There are so many memories from that time, still warm and shiny from much handling. Of course, they were not all happy memories ... there were hard times abroad in the land ... but the good ones have prevailed.
This collection of memories goes back before the days of central heating. No fear of the pipes freezing then ... there weren't any. Flush toilets were a part of those distant cities we had heard about.
Oh, but when the world began showing signs of thawing ... then we felt like celebrating. We had survived another winter. Spring meant the trees would soon be budding out, Easter flowers would start reaching their slender fingers toward the sun, birds would be singing.
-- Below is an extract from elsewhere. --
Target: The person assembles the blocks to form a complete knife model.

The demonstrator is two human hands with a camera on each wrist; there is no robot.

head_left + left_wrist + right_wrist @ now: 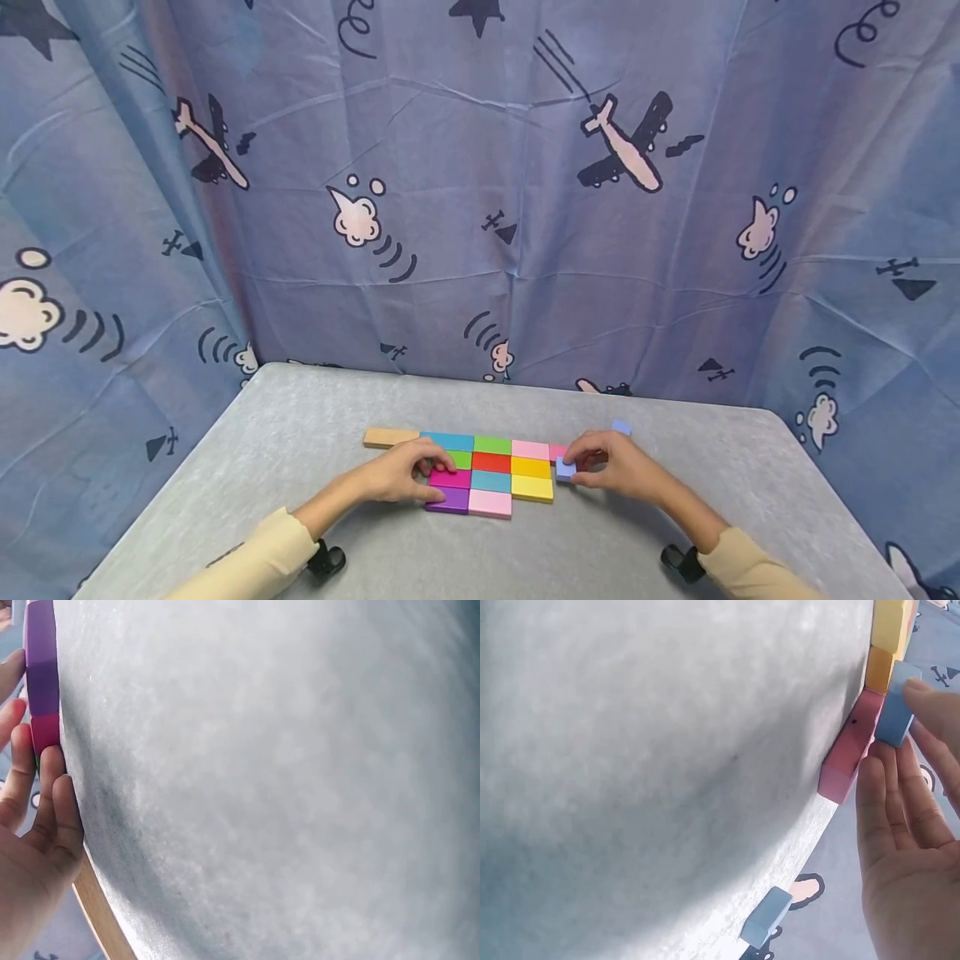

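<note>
Flat coloured blocks lie side by side in rows on the table in the head view. My left hand (401,473) is at their left side, its thumb by the purple block (448,502) and its fingertips resting about the magenta block (452,479) and the green block (462,459). My right hand (624,468) pinches a small light blue block (566,471) between thumb and fingers at the right end. In the right wrist view this blue block (897,705) is held above the table, close to the pink-red block (849,750) and the orange block (879,669).
A wooden-coloured block (390,437) extends the back row to the left. Another light blue block (621,427) lies apart behind my right hand. The grey table (600,550) ends at a patterned blue curtain (450,250).
</note>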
What a great world we lived in!
The poem:
THEN ONE DAY, SPRING
After the long, gray parade
of frozen winter months,
there eventually came a day
unlike others in our valley,
when the sun seemed brighter,
warmer, the breeze softer,
clearer, carrying birdsong
in floating crystal notes,
snow beginning to inch back
from the steaming roof edge
of a nearly-empty coal shed,
sending tear-like trickles
of water drip-drip-dripping
onto earth where daffodils
soon would be punching
slender fingers through,
reaching for the warmth.
Then high along the ridge,
at the bluffs where a stream
would struggle with thirst
in July, there issued
the robust song of water
newly freed from the cold,
tumbling head-over-heels
to reach the rocks below
and come racing toward us
with the great good news.
© 1999
(received an honorable mention in Poets' Study Club competition, subsequently published in Capper's, and now part of a manuscript entitled Wood Smoke, which is to be published later this year by Finishing Line Press)
***Today's word:
jubilationAfterthoughts ... in response to your comments:
Oh, Featheredpines ... what I'd give for temperatures any where near the seventies right now ... here in Ohio the weather tends to seesaw a lot. Right now we're shivering again. A checkout clerk this morning shared the fact that she'd left a window open last night ... seemed great then ... woke up freezing this morning. And 300 days of sunshine? Whoa! Please send some this way, if you can.
1 comment:
We have an average of over 300 days of sunshine a year here, so when I woke to a freezing, misty fog (which still hangs in the air) I was a bit surprised. Your poem immediately took me back to the rest of the days of this week, when it was 70F and I wondered how long before the first columbine and paintbrush would bloom.